What you are asked to do: In the listing below, find the line that contains "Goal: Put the" and the line that contains "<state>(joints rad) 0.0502". Quote both and every line between them, exactly, and nothing more.

━━ Provided data ━━

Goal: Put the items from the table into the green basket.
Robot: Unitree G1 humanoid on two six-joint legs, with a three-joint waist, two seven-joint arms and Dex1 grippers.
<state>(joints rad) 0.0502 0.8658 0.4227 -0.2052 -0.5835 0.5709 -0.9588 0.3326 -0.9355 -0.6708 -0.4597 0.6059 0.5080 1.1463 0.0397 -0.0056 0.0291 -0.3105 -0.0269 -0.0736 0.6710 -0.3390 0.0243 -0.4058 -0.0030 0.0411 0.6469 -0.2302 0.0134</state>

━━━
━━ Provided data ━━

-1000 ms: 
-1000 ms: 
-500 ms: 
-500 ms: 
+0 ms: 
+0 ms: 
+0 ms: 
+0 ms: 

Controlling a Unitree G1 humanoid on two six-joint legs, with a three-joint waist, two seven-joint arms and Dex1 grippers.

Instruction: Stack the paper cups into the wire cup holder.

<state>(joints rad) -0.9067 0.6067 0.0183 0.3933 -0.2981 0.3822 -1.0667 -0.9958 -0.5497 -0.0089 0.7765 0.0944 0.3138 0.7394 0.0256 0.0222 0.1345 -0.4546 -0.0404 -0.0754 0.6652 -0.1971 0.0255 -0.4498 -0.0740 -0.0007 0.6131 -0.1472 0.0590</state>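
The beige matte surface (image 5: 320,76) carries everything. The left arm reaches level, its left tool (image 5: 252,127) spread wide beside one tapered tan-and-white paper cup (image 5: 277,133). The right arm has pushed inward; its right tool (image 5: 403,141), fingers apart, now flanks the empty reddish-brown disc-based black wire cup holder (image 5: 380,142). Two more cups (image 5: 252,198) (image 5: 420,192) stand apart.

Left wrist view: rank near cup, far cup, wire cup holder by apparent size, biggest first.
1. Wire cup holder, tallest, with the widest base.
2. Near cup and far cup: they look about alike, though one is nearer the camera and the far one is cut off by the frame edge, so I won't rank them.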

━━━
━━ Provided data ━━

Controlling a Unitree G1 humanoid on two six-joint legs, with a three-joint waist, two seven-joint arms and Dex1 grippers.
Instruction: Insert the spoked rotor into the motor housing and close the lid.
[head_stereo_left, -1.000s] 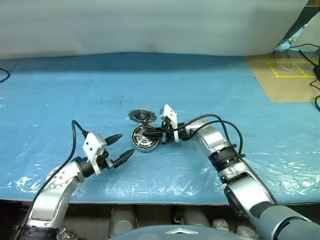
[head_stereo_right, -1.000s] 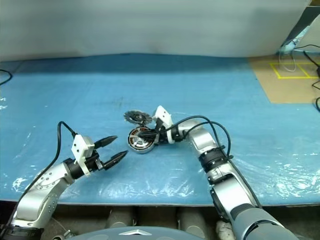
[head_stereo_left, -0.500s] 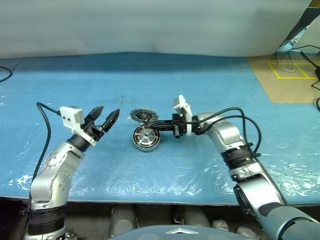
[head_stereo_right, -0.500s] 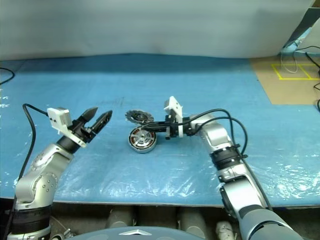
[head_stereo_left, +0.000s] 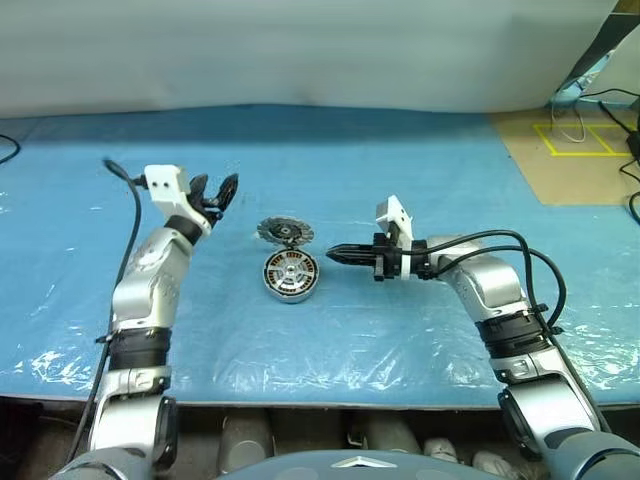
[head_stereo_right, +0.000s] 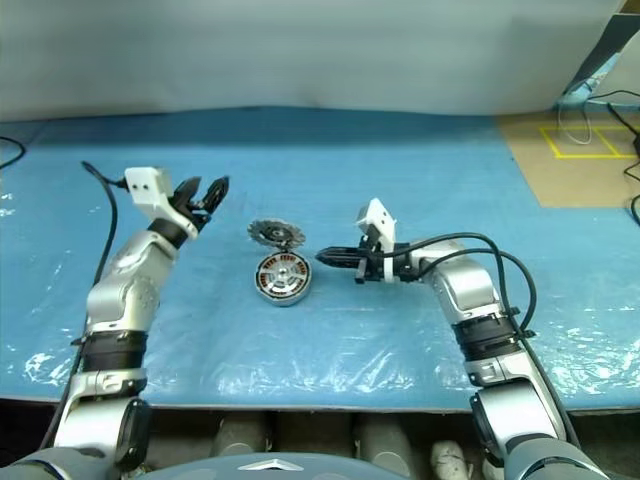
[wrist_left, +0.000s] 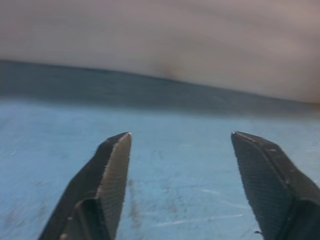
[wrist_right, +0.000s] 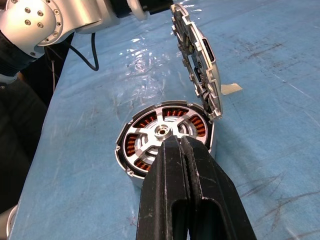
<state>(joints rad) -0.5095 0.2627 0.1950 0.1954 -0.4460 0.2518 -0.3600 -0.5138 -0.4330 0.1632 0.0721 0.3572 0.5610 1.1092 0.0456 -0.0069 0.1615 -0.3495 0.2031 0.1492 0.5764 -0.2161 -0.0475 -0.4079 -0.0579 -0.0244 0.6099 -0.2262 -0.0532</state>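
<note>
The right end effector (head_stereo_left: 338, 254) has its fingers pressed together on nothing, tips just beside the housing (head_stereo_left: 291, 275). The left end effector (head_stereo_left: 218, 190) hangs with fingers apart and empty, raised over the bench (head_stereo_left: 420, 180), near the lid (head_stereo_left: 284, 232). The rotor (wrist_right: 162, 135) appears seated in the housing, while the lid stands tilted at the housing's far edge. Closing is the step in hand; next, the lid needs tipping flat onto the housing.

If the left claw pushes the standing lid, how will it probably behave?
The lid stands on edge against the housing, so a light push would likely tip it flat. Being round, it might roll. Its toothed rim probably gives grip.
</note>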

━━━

Output for this exercise:
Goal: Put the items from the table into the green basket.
Robot: Unitree G1 humanoid on two six-joint legs, with a three-joint waist, two seven-joint arms and Dex1 grippers.
<state>(joints rad) 0.0502 0.8658 0.4227 -0.2052 -0.5835 0.5709 -0.9588 0.3326 -0.9355 -0.6708 -0.4597 0.6059 0.5080 1.1463 0.0397 -0.0056 0.0291 -0.3105 -0.0269 -0.0736 0.6710 -0.3390 0.0243 -0.4058 -0.0030 0.0411 0.6469 -0.2302 0.0134</state>

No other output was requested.